During the first years the club had two kits, one with blue and white horizontally striped jerseys and white shorts, and a red kit in the same fashion. These were used interchangeably up until at least 1906. It is unclear exactly when the current kit was adopted, but it was in use by the time Lyn had claimed their first Norwegian Cup in 1908. The socks have traditionally been red. White socks have also been used, most recently from the beginning of the 1990s until 2004, when the red socks were brought back.

The club uses an all-blue away kit, though several different colours have been used in the past.

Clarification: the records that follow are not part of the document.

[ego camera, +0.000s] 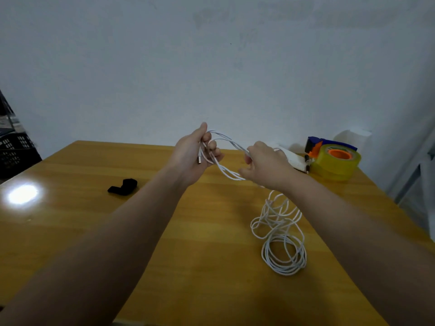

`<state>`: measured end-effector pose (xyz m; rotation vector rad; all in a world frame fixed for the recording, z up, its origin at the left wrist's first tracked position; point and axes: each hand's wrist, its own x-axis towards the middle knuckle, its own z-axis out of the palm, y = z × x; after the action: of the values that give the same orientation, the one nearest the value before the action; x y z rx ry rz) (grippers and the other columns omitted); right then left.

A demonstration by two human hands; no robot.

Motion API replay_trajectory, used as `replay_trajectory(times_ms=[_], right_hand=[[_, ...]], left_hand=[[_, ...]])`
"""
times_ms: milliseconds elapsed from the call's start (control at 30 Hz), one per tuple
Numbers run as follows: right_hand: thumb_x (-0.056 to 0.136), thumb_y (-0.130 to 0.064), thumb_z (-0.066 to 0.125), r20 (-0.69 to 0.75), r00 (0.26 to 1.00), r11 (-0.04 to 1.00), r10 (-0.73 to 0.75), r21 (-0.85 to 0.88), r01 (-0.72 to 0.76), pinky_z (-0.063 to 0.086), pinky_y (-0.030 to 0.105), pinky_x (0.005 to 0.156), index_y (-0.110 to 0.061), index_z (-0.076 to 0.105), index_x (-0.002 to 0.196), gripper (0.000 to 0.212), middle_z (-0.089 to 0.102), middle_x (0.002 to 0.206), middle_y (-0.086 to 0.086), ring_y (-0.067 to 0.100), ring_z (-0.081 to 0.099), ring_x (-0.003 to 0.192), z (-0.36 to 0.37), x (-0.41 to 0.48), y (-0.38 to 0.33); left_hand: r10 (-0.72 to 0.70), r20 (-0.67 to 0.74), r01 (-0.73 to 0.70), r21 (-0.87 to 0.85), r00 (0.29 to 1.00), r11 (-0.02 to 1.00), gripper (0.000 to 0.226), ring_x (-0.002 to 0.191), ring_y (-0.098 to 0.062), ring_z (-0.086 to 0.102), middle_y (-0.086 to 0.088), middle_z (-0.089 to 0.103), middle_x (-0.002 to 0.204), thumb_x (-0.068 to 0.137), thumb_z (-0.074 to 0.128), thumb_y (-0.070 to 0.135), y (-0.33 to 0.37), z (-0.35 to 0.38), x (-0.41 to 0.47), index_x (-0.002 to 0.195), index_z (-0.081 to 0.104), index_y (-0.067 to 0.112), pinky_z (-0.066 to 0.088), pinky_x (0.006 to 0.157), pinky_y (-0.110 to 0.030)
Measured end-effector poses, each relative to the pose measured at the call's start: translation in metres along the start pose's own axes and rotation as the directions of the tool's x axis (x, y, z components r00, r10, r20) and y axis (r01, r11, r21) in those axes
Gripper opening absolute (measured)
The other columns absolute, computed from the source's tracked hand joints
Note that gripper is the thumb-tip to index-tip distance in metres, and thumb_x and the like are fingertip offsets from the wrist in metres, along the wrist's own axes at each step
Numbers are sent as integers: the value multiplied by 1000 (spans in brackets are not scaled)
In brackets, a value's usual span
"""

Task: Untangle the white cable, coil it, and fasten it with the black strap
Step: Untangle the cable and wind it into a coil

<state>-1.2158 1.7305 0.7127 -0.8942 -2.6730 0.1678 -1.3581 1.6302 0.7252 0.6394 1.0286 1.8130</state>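
Observation:
A long white cable (281, 234) lies in a loose tangle on the right of the wooden table (94, 231) and rises to my hands. My left hand (195, 156) is raised above the table, fingers curled round a few loops of the cable, with a metal plug end showing at its palm. My right hand (263, 164) holds the same loops from the right, its fingers curled round the strands. The two hands are a short span apart. The black strap (123, 187) lies folded on the table, left of my left forearm.
A tape dispenser with a yellowish roll (335, 160) and a white object (293, 158) stand at the back right of the table. A dark crate (14, 147) sits off the table's left. A pale wall runs behind. A bright light reflection (22, 194) marks the left tabletop.

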Motion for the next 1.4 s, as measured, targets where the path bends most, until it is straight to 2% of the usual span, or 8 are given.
replay_trajectory(times_ms=[233, 433, 600, 767, 967, 1100, 1267, 1400], right_hand=[[78, -29, 63, 105, 990, 940, -96, -317, 124, 30, 41, 96, -15, 44, 103, 35, 39, 107, 3, 23, 44, 100, -7, -1, 0], [72, -19, 67, 15, 989, 981, -150, 129, 147, 37, 39, 64, -24, 36, 64, 33, 42, 68, -5, 20, 43, 69, -6, 1, 16], [75, -22, 75, -52, 991, 901, -125, 412, 135, 34, 26, 56, -9, 50, 65, 30, 45, 58, -5, 9, 39, 55, 4, -4, 32], [85, -19, 68, -54, 989, 802, -138, 580, 143, 37, 10, 52, -7, 68, 75, 15, 54, 58, -5, 0, 48, 52, -4, -9, 35], [92, -21, 59, -108, 988, 783, -113, 603, 155, 30, 10, 49, -12, 73, 84, 18, 44, 44, -12, 2, 38, 45, -10, -6, 30], [89, -26, 63, -76, 986, 827, -149, 538, 166, 31, 14, 50, -14, 75, 83, 18, 49, 53, 2, 5, 36, 47, -9, -5, 22], [91, -28, 60, -107, 987, 827, -121, 540, 160, 34, 17, 52, -16, 73, 85, 19, 48, 54, 1, 3, 38, 48, -9, -3, 17], [88, -46, 58, 193, 961, 755, -198, 655, 24, 50, 26, 64, -27, 66, 105, 27, 65, 90, -8, 2, 58, 77, -6, -6, 8]], left_hand=[[-113, 37, 101, 233, 993, 967, 44, 48, -18, 56, -9, 61, 58, 102, 39, 33, 0, -4, 3, 62, 41, 13, 52, 54, -26], [-130, 82, 95, 342, 988, 935, 39, 36, -9, 30, 3, 36, 44, 102, 38, 36, 2, -11, -2, 69, 41, 16, 33, 39, -20], [-166, 109, 102, 443, 980, 891, 36, 34, -7, 20, 5, 25, 43, 102, 39, 35, 3, -20, -4, 73, 45, 14, 20, 35, -18], [-157, 175, -14, 712, 972, 702, 38, 39, -6, 18, 7, 22, 47, 102, 39, 32, 2, -34, -6, 83, 59, 6, 17, 39, -17], [-172, 138, 21, 717, 975, 697, 57, 44, -8, 18, 6, 21, 51, 99, 31, 52, -4, -28, -7, 74, 56, 7, 17, 43, -21], [-182, 101, 60, 699, 978, 712, 57, 46, -11, 17, 3, 20, 56, 93, 32, 62, -6, -18, -9, 71, 46, 11, 19, 44, -22], [-189, 160, 39, 655, 969, 754, 43, 45, -9, 14, 6, 18, 55, 96, 41, 51, -4, -13, -8, 67, 38, 19, 14, 42, -21], [-170, 191, 44, 530, 967, 847, 44, 40, -6, 12, 8, 17, 51, 99, 41, 40, -7, -3, -10, 61, 30, 22, 9, 38, -19]])
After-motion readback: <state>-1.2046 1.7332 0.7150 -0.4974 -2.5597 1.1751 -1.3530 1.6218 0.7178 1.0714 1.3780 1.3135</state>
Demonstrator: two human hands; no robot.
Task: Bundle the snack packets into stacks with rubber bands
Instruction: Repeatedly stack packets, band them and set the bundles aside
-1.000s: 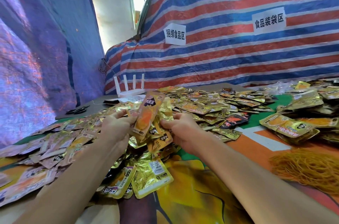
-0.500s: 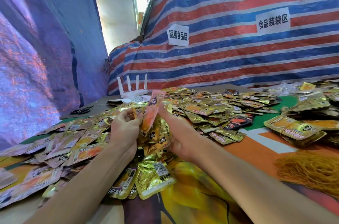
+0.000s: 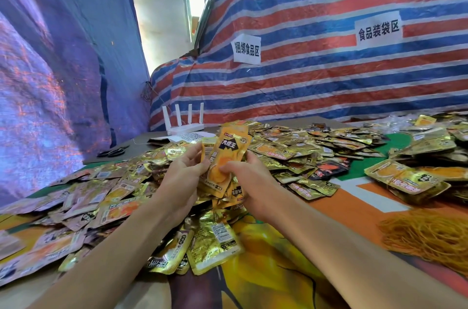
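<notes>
Facing a big striped tarp (image 3: 329, 86) filling the upper right of the frame. Looking down at loose snack packets (image 3: 298, 149) lying all over the table (image 3: 141, 142), from the left edge to the right edge. Sitting by a heap of yellow rubber bands (image 3: 428, 235) at the lower right. Holding a small stack of packets (image 3: 225, 156) up in the middle, gripping it with the left hand (image 3: 181, 182) on its left side and the right hand (image 3: 249, 182) at its lower right, thumb pressing the front packet. Seeing a white router (image 3: 186, 126) standing just above the stack.

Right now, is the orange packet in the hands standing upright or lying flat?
Upright, slightly tilted. The orange packet stands on end, logo uppermost, held between left hand and right hand.
</notes>
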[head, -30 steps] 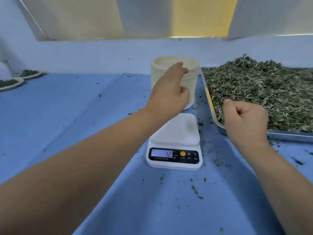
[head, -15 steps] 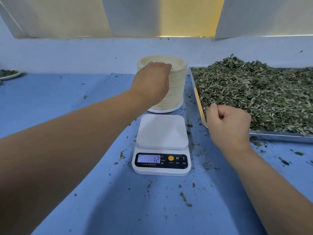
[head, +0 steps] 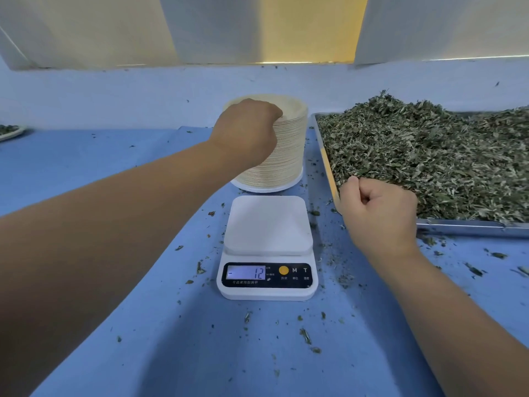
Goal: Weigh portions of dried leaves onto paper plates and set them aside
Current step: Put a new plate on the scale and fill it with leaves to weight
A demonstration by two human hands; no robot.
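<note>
A tall stack of cream paper plates (head: pixel 286 156) stands behind a white digital scale (head: pixel 267 247) whose display reads -12 and whose platform is bare. My left hand (head: pixel 246 130) lies over the stack's top left rim, fingers curled down onto the top plates. Right of the scale, my right hand (head: pixel 378 213) is curled into a loose fist at the near left corner of a metal tray (head: pixel 469 226) heaped with dried green leaves (head: pixel 429 156). Whether the fist holds any leaves is hidden.
A blue cloth (head: pixel 114 156) covers the table, with leaf crumbs scattered around the scale. A filled paper plate (head: pixel 10 131) shows at the far left edge. A pale wall rises just behind the stack and tray.
The camera view has shifted so the scene sits further left. My left hand moved from the stack's side up onto its top rim. My right fist stayed by the tray corner.
</note>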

The current club badge is a modified version of a design originally introduced in 1900. It was made by one of the first members of the club, Leif Eriksen, and replaced a silver badge from 1898. The crest features a football in the upper left corner and a pair of skis in the lower right corner, representing the two major sports of the club. While the badge is based on the heraldic shield form of the old coat of arms of Norway, Eriksen was probably not himself familiar with the rules of heraldic design. The name of the club and the date and year of its founding were written in gold on a white background, violating the so-called rule of tincture. Also, the date and year were written in different styles. The badge has therefore been altered twice, in 1996 and finally in 2001. On the current badge the date has been removed and replaced by "18 LYN 96" in red writing on a white background.

== Stadium ==
After the 2009 season FC Lyn made the decision to move from Ullevaal Stadion to Bislett Stadium. Bislett, which is also an international track and field stadium, has a capacity of 15,400.
Following the bankruptcy in 2010, Lyn's fans gathered around the club's surviving team moving their home games to Frogner Stadion, which has a capacity of 4,000. In 2014 Lyn moved back to Bislett Stadium.

==Coaches==

- John Sveinsson (1963–64)
- Thor Hernes (1965)
- John Sveinsson (1966)
- Knut Osnes (1967–69)
- Per Mosgaard (1970–71)
- Andreas Morisbak (1972–74)
- Erik Eriksen (1975–76)
- Jan Berg (1977–78)
- Anders Fægri (1979–90)
- Øyvind Ramnefjell (1981–82)
- Anders Fægri (1983)
- Geirr Anfinnsen and Jan Rodvang (1984)
- Jan Rodvang (1984)
- Egil Olsen (1985–88)
- Georg Hammer (1989)
- Dag Roar Austmo, Jo Lunder and Stein Gran (1989)
- Erling Hokstad (1990)
- Teitur Thordarson (1991–92)
- Bjarne Rønning (1993)
- Ole Dyrstad (1993)
- Olle Nordin (1994–95)
- Hallstein Saunes (1995–98)
- Vidar Davidsen (1998–01)
- Stuart Baxter (2001)
- Sture Fladmark (2002)
- Hrvoje Braović (2002)
- Sture Fladmark (2002)
- Teitur Thordarson (2003)
- Tommy Berntsen (2003)
- Hans Knutsen and Espen Olafsen (2004–05)
- Hans Knutsen (2005)
- Henning Berg (2005–08)
- Kent Bergersen (2008–09)
- Gunnar Halle (2009–10)
- Finn Bredo Olsen (2011–14)
- Jonas Rygg (2014–2016)
- Thomas André Ødegaard (2016–2018)
- Bent Inge Johnsen (2019–2021)
- Jan Halvor Halvorsen (2022–2025)

== Women's football ==

The women's team began to play in 2009. In 2012, the team was promoted to the First Division. Following a 15-3-4 season in 2017, the team was promoted to the Toppserien, the top tier of Norwegian women's football.